In una nota finale Santori racconta di come e quando abbia iniziato a scrivere questo romanzo, nel 2018, del viaggio fatto in Samaria, l’attuale Cisgiordania, di come il percorso di scrittura sia un tentativo di affrancamento dai concetti di Bene e Male assoluti, all’origine di ogni totalitarismo. Il processo è compiuto con un supremo atto di restituzione.

“Elena si solleva la tunica e lentamente discende trenta cubiti. Si siede sul petto di Simone, vestendolo come il guanto del firmamento veste le dita della montagna. Ne discende il pendio silvestre fino ad assieparsi, come la luna sul torrione, e il monolito della montagna penetra il cratere lunare. Elena apre la chiusa del suo amore ignoto e improvviso, scaldato e nativo, e Simone vi getta dentro il mistero ambrato delle rocce fuse nel cuore della terra. Si squaglia il primo cielo, collana dopo collana, anello dopo anello, fiala dopo fiala, vien giù come una piena tra i fianchi della montagna, spostando erbe ed alberi, sbandano gli animali, i rettili giganti e i grandi mammiferi, si richiudono le uova, nascono le schiume e dalle schiume le spugne e colori mai guardati, si rianimano e si gonfiano i fossili inondati e gli scheletri in piedi si reggono da soli sulle gambe, mentre gli ricrescono i nervi, le guance e i bei ricordi, si sollevano in volo milioni di stormi perché non sanno più da che parte toccare la terracqua. Ma nessuno teme nessuno. Poiché su tutto è scesa la piega di Elena, poiché si è aperta come un battistero la sua falda, ara fessurata sopra la caldera del suo amante, su tutto cola la lenta cera della loro discosta cella, cola l’albume paglierino della loro cova, e da lei la bionda profezia delle sue piccole labbra.

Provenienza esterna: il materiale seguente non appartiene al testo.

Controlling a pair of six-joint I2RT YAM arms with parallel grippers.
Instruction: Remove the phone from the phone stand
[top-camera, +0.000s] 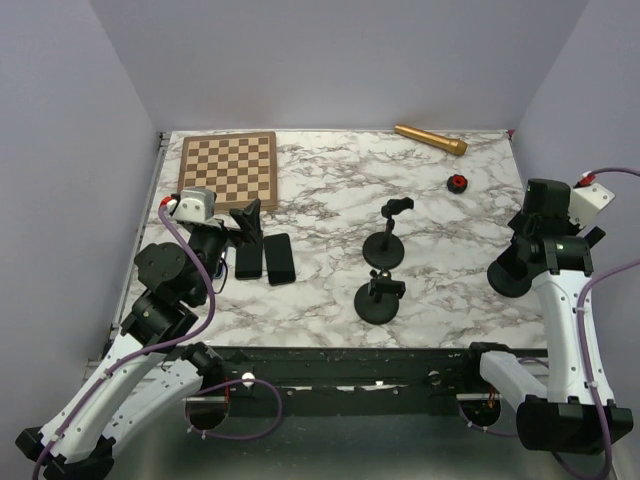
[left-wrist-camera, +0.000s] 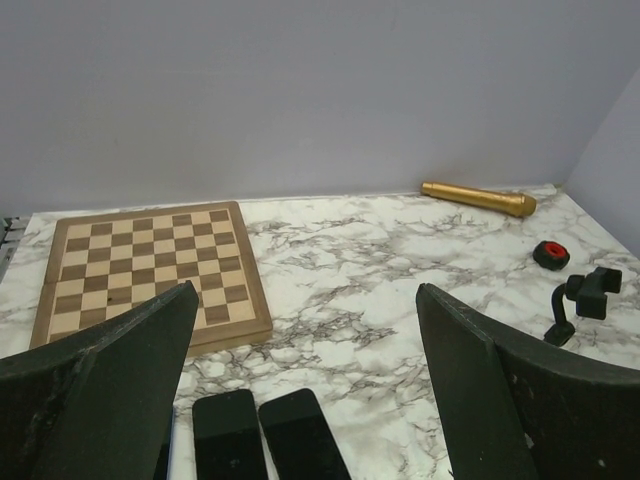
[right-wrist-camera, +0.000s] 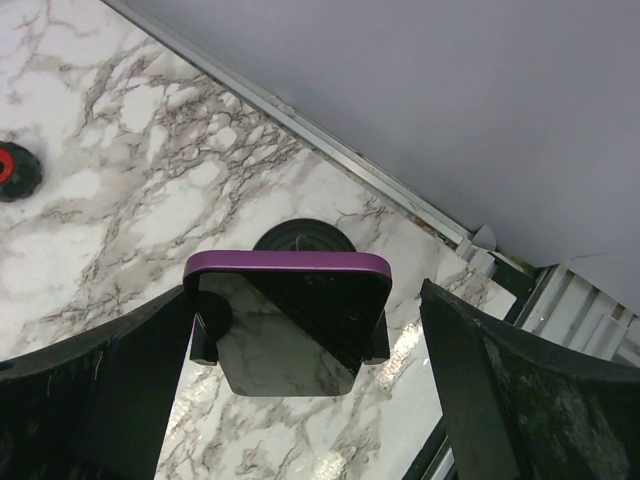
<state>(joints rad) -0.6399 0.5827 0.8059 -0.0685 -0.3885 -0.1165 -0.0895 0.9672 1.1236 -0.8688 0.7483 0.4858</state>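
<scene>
Right end effector (right-wrist-camera: 307, 290) wide open around purple-cased phone (right-wrist-camera: 288, 335) on phone stand (right-wrist-camera: 300, 236), apparently not touching, left end effector (left-wrist-camera: 305, 290) wide open, empty

Folds the left arm (top-camera: 165, 290) low at the near left, elbow up, wrist stretched forward and rightward. Carries the left gripper (left-wrist-camera: 307, 300) with jaws spread wide, its dark fingers (left-wrist-camera: 110, 390) at either edge of the wrist view. Stands the right arm (top-camera: 565, 320) almost upright on the right side, bent over at the top, wrist tipped down and leftward. Holds the right gripper (right-wrist-camera: 305, 290) spread equally wide, fingers well apart.
</scene>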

Rilascia la sua febbre e si imbeve e si converte, Simone, da fertile a inerte, da figlio a sasso, da nato a morto, da morto a ragazzino e uccello, da febbre spenta a febbre alta.

E s’immedesima.

Non ha nome quest’unisono, ma questo si può dire: da allora il battezzato prese a predicare”.[1]

Ilaria Palomba

*In copertina: disegno di Jacopo Palma il Giovane, XVII secolo

[1] I. Santori, Tah’eb, Castelvecchi, Roma, 2025, pp.31-32.